Collected data =>
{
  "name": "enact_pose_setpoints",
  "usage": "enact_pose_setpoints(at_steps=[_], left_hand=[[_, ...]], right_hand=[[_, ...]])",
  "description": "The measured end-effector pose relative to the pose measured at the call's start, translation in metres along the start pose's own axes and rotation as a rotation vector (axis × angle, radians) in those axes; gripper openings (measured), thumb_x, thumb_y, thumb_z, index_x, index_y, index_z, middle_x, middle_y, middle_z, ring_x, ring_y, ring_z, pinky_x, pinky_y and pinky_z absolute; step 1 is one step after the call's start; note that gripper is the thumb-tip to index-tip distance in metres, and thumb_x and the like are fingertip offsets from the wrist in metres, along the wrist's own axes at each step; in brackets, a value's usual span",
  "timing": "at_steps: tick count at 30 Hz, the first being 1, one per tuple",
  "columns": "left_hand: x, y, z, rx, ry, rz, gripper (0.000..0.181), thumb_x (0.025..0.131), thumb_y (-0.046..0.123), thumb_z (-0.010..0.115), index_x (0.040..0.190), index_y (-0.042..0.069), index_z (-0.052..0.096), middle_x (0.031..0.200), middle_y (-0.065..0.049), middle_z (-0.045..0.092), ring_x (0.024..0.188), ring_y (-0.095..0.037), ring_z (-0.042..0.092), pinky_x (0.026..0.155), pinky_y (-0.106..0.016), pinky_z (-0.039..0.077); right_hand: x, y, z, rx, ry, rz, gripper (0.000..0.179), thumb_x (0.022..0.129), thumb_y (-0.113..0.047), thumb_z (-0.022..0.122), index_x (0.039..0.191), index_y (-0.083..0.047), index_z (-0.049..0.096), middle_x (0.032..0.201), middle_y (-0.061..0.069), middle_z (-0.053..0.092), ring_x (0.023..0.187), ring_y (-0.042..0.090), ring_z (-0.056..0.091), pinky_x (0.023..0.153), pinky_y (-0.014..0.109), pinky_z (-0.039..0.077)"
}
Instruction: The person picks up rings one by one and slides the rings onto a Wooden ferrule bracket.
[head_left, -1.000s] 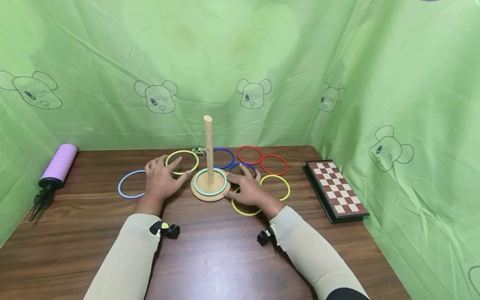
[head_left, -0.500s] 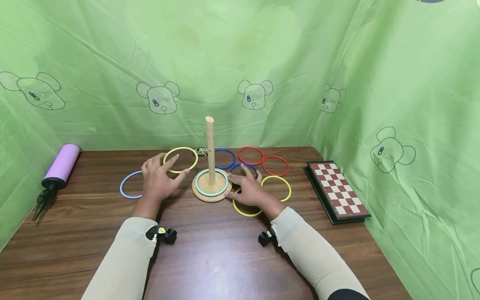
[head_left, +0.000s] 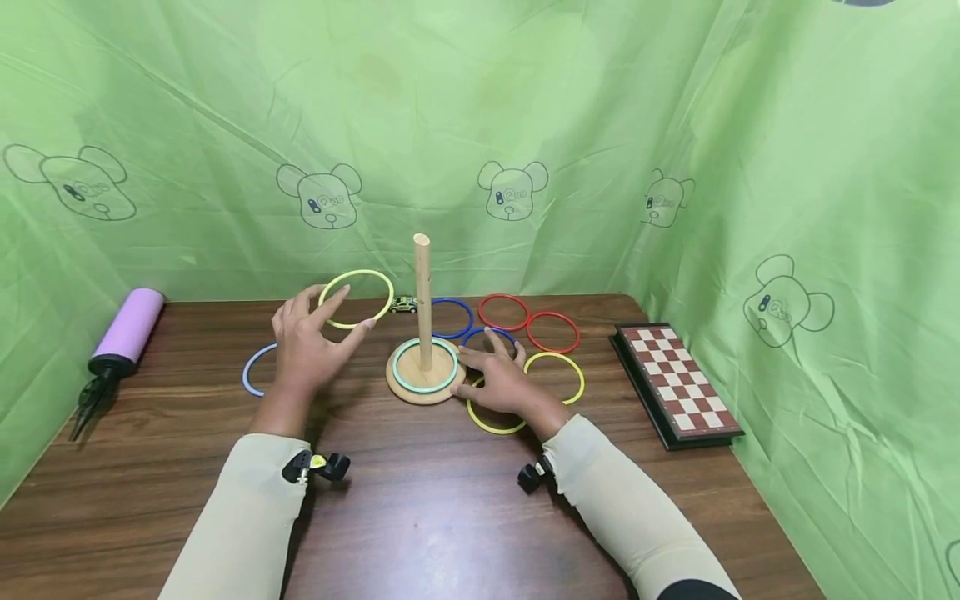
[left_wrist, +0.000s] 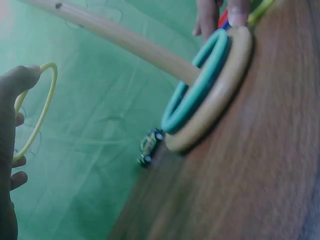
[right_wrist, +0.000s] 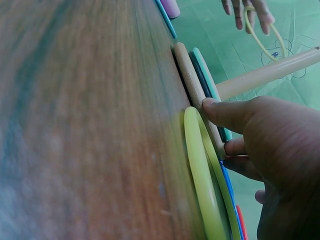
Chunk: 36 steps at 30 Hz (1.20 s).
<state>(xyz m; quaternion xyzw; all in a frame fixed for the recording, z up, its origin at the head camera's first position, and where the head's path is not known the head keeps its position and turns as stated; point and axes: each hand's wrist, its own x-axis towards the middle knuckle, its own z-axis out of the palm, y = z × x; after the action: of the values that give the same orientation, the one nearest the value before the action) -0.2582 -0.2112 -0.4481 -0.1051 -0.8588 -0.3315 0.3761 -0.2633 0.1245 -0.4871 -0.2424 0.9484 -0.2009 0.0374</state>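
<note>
My left hand [head_left: 306, 348] pinches a yellow ring [head_left: 362, 272] between thumb and fingers, raised and tilted above the table's back edge. In the left wrist view that ring [left_wrist: 48, 102] stands against the green cloth, apart from the peg. A wooden ring-toss stand [head_left: 423, 292] rises upright mid-table, a teal ring [left_wrist: 197, 100] lying around its peg on the round base. My right hand [head_left: 501, 382] holds the base's right edge, its thumb [right_wrist: 220, 111] on the rim and fingertips farther along it. Beneath this hand lies another yellow ring [right_wrist: 197, 165].
Two red rings [head_left: 504, 295], blue rings [head_left: 453, 300] and another yellow ring [head_left: 581, 379] lie right of the stand. A light-blue ring [head_left: 249, 371] and a purple pump [head_left: 129, 329] are left. A toy car [head_left: 403, 304] sits behind; a chessboard [head_left: 678, 379] lies right.
My left hand has lifted the yellow ring up off the table and drawn slightly left, the ring tilting more upright. My right hand stays at the stand's base.
</note>
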Motion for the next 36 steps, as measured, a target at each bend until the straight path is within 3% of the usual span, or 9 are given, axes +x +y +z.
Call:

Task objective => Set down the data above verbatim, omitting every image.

The answer =>
{
  "name": "enact_pose_setpoints",
  "usage": "enact_pose_setpoints(at_steps=[_], left_hand=[[_, ...]], right_hand=[[_, ...]])",
  "description": "The measured end-effector pose relative to the pose measured at the call's start, translation in metres along the start pose's own axes and rotation as a rotation vector (axis × angle, radians) in those axes; gripper openings (measured), thumb_x, thumb_y, thumb_z, index_x, index_y, index_z, middle_x, middle_y, middle_z, ring_x, ring_y, ring_z, pinky_x, pinky_y and pinky_z absolute; step 1 is one step after the call's start; note that gripper is the thumb-tip to index-tip distance in metres, and thumb_x and the like are fingertip offsets from the wrist in metres, along the wrist's own axes at each step; in brackets, a value's usual span",
  "timing": "at_steps: tick count at 30 Hz, the first being 1, one per tuple",
  "columns": "left_hand: x, y, z, rx, ry, rz, gripper (0.000..0.181), thumb_x (0.025..0.131), thumb_y (-0.046..0.123), thumb_z (-0.010..0.115), index_x (0.040..0.190), index_y (-0.042..0.069), index_z (-0.052..0.096), middle_x (0.031..0.200), middle_y (-0.065..0.049), middle_z (-0.045..0.092), ring_x (0.024..0.188), ring_y (-0.095..0.037), ring_z (-0.042..0.092), pinky_x (0.026..0.155), pinky_y (-0.106..0.016), pinky_z (-0.039..0.077); right_hand: x, y, z, rx, ry, rz, gripper (0.000..0.179), thumb_x (0.022..0.129), thumb_y (-0.113..0.047), thumb_z (-0.022..0.122), index_x (0.039..0.191), index_y (-0.083..0.047), index_z (-0.049..0.096), middle_x (0.032..0.201), middle_y (-0.061..0.069), middle_z (-0.053..0.092), ring_x (0.023..0.187), ring_y (-0.042..0.090), ring_z (-0.056..0.091), pinky_x (0.023..0.153), pinky_y (-0.014..0.109), pinky_z (-0.039..0.077)"
}
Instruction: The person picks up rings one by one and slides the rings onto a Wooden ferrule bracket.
[head_left, -1.000s] 
[head_left, -0.500s] 
[head_left, +0.000s] 
[left_wrist, +0.000s] 
[right_wrist, +0.000s] 
Chunk: 36 steps at 30 Hz (1.20 s).
<state>(xyz m; quaternion xyzw; all in a frame fixed for the recording, z up, its origin at the head camera's first position, and where the head's path is not known the head keeps its position and turns as stated; point and axes: each hand's wrist, its own x-axis towards the middle knuckle, its own z-axis out of the palm, y = z × x; after the action: of the values that give the same orientation, the one nearest the value before the action) -0.2582 -0.2112 -0.4481 -0.1051 -0.8588 -0.3315 0.3761 -0.2633 0.1245 -0.4871 -0.2424 0.9484 -0.2009 0.0374</state>
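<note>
My left hand [head_left: 306, 348] pinches a yellow ring [head_left: 362, 272] between thumb and fingers, raised and tilted above the table's back edge. In the left wrist view that ring [left_wrist: 48, 102] stands against the green cloth, apart from the peg. A wooden ring-toss stand [head_left: 423, 292] rises upright mid-table, a teal ring [left_wrist: 197, 100] lying around its peg on the round base. My right hand [head_left: 501, 382] holds the base's right edge, its thumb [right_wrist: 220, 111] on the rim and fingertips farther along it. Beneath this hand lies another yellow ring [right_wrist: 197, 165].
Two red rings [head_left: 504, 295], blue rings [head_left: 453, 300] and another yellow ring [head_left: 581, 379] lie right of the stand. A light-blue ring [head_left: 249, 371] and a purple pump [head_left: 129, 329] are left. A toy car [head_left: 403, 304] sits behind; a chessboard [head_left: 678, 379] lies right.
My left hand has lifted the yellow ring up off the table and drawn slightly left, the ring tilting more upright. My right hand stays at the stand's base.
</note>
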Motion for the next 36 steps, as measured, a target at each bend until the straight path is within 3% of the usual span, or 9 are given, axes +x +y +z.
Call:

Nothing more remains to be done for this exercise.